In an azimuthal projection a flat sheet of paper is tangent to the globe at one point. The point light source may be located at the globe's center (gnomonic projection), on the globe's surface directly opposite the tangent point (stereographic projection), or at some other point along the line defined by the tangent point and the center of the globe, e.g., at a point infinitely distant (orthographic projection). In all azimuthal projections, the tangent point is the central point of a circular map; all great circles passing through the central point are straight lines, and all directions from the central point are accurate. If the central point is a pole, then the meridians (great circles) radiate from that point and parallels are shown as concentric circles. The gnomonic projection has the useful property that all great circles (not just those that pass through the central point) appear as straight lines; conversely, all straight lines drawn on it are great circles. A navigator taking the shortest route between two points (always part of a great circle) can plot his course on a gnomonic projection by simply drawing a straight line between the two points.

Pseudocylindrical

A sinusoidal projection shows relative sizes accurately, but grossly distorts shapes.

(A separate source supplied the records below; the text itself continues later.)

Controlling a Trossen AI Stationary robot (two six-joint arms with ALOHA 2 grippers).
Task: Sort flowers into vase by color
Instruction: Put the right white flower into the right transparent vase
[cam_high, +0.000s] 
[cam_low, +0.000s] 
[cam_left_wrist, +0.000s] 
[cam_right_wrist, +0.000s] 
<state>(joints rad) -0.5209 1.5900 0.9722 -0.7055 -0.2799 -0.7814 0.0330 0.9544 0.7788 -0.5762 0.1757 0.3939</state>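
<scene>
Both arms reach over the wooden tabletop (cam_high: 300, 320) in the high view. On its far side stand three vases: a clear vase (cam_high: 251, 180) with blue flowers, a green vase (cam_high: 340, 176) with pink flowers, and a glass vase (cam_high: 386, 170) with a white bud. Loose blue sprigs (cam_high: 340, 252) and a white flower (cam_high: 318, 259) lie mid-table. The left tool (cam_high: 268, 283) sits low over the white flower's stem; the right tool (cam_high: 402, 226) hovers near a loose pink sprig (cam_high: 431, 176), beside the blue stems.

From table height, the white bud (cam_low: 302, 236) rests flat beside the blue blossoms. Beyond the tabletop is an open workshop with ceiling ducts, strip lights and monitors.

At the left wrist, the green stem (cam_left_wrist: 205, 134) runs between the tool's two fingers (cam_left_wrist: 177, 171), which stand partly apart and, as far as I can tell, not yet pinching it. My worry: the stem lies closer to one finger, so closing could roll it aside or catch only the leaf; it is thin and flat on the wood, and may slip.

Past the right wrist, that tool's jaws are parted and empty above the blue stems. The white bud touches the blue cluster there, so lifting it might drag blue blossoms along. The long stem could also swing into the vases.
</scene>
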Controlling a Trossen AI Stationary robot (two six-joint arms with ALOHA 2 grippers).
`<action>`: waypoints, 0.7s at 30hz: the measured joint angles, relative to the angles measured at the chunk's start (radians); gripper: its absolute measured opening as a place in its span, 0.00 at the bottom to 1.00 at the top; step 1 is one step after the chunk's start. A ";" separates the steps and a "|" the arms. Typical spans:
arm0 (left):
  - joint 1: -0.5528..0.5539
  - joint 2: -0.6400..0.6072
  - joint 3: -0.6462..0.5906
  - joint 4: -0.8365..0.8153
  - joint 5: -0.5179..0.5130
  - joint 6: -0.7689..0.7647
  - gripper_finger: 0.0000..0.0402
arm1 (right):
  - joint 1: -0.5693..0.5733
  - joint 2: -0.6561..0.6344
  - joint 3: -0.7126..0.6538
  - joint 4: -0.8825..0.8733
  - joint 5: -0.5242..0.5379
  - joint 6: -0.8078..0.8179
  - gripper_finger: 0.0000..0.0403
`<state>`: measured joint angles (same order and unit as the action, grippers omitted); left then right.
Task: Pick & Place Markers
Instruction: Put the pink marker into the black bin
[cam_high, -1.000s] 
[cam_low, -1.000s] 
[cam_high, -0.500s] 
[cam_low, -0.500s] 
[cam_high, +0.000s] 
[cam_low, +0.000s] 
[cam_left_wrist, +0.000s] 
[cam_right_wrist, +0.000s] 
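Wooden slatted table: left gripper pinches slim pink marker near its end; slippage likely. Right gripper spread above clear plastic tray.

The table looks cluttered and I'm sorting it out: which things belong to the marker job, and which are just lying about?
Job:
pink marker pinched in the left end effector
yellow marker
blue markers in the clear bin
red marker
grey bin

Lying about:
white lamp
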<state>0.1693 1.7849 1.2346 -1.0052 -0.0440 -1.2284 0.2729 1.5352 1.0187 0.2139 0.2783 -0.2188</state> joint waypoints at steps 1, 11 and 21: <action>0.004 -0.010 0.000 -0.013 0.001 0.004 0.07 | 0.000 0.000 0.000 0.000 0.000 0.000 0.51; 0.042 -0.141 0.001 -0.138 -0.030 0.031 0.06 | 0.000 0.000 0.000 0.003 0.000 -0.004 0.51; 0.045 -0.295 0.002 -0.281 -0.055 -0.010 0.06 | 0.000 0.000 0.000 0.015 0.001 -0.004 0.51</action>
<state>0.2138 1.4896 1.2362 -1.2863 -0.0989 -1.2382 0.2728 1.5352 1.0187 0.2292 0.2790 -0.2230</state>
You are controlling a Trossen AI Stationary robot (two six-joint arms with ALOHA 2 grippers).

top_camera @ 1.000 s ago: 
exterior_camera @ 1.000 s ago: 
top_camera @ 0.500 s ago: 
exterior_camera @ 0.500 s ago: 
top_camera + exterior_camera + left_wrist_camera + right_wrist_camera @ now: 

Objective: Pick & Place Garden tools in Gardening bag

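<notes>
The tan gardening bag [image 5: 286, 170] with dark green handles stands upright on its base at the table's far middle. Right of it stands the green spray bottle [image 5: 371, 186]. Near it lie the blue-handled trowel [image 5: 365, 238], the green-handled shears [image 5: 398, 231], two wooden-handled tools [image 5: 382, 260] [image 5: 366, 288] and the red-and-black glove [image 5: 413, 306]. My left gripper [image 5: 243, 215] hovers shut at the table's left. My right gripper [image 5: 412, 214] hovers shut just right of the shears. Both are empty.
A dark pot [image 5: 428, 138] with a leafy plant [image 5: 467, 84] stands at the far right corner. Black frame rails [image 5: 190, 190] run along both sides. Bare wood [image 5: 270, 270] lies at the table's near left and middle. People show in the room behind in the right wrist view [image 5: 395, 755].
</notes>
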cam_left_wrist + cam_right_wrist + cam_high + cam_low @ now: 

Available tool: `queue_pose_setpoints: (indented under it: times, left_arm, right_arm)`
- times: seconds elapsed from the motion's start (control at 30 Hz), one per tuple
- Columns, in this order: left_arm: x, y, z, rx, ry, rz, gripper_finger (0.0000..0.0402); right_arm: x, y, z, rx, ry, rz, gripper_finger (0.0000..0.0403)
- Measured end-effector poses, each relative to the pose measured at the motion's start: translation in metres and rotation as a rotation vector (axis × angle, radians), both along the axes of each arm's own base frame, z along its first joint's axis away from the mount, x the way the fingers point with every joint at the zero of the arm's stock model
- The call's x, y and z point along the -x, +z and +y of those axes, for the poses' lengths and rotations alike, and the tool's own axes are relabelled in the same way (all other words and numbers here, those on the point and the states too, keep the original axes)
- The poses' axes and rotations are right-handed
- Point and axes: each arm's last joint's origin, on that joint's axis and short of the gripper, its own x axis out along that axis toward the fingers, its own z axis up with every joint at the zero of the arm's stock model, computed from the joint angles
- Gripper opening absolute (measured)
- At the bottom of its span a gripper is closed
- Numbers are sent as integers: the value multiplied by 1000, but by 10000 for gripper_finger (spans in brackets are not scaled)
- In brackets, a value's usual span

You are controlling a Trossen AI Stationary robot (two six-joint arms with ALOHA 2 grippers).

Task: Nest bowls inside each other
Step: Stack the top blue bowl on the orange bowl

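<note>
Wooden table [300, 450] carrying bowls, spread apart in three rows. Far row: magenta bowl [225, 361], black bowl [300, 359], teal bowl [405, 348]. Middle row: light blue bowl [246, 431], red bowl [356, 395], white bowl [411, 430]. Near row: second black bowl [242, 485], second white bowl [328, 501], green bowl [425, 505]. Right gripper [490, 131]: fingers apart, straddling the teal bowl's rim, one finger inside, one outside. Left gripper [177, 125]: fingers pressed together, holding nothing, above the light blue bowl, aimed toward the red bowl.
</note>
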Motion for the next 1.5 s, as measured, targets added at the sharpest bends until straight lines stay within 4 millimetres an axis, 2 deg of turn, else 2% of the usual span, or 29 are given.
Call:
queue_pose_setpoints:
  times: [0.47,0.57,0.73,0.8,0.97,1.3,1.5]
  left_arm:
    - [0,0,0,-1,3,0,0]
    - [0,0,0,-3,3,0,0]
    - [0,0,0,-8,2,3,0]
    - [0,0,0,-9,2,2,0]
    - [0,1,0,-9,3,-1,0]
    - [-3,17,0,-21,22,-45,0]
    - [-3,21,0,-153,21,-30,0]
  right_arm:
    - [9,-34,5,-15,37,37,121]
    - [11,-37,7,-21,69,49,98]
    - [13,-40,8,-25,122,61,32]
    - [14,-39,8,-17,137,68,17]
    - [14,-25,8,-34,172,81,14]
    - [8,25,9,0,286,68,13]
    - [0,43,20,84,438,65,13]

Distortion can be reduced by "interrupting" the map.
Pseudocylindrical projections represent the central meridian and each parallel as a straight line segment, but not the other meridians, except for the Collignon projection, which in its most common forms represents all meridians as straight lines from the poles to the equators as straight line segments. Each pseudocylindrical projection represents a point on the Earth along the straight line representing its parallel, at a distance which is a function of its difference in longitude from the central meridian.
• Sinusoidal: the north-south scale is the same everywhere at the central meridian, and the east-west scale is throughout the map the same as that; correspondingly, on the map, as in reality, the length of each parallel is proportional to the cosine of the latitude. Thus the shape of the map for the whole earth is the area between two symmetric rotated cosine curves
The true distance between two points on the same meridian corresponds to the distance on the map between the two parallels, which is smaller than the distance between the two points on the map; the meridians drawn on the map help the user realizing the distortion and mentally compensating for it

Hybrid

The HEALPix projection combines an equal-area cylindrical projection in equatorial regions with the Collignon projection in polar areas.
Conical
• Equidistant conic
• Lambert conformal conic
• Albers conic

Pseudoconical

• Bonne
• Werner cordiform designates a pole and a meridian; distances from the pole are preserved, as are distances from the meridian (which is straight) along the parallels



Other Projections
Among the other commonly used map projections are the Mollweide homolographic and the sinusoidal, both of which are equal-area projections with horizontal parallels; they are especially useful for world maps. Goode's homolosine projection is a composite using the sinusoidal projection between latitudes 40°N and 40°S and the homolographic projection for the remaining parts. Interruptions, or splits, are often made in the ocean areas in order to show land areas with truer shapes. The A. H. Robinson projection, now used by the United States Geographic Service, has gained acceptance because it accurately represents relative size.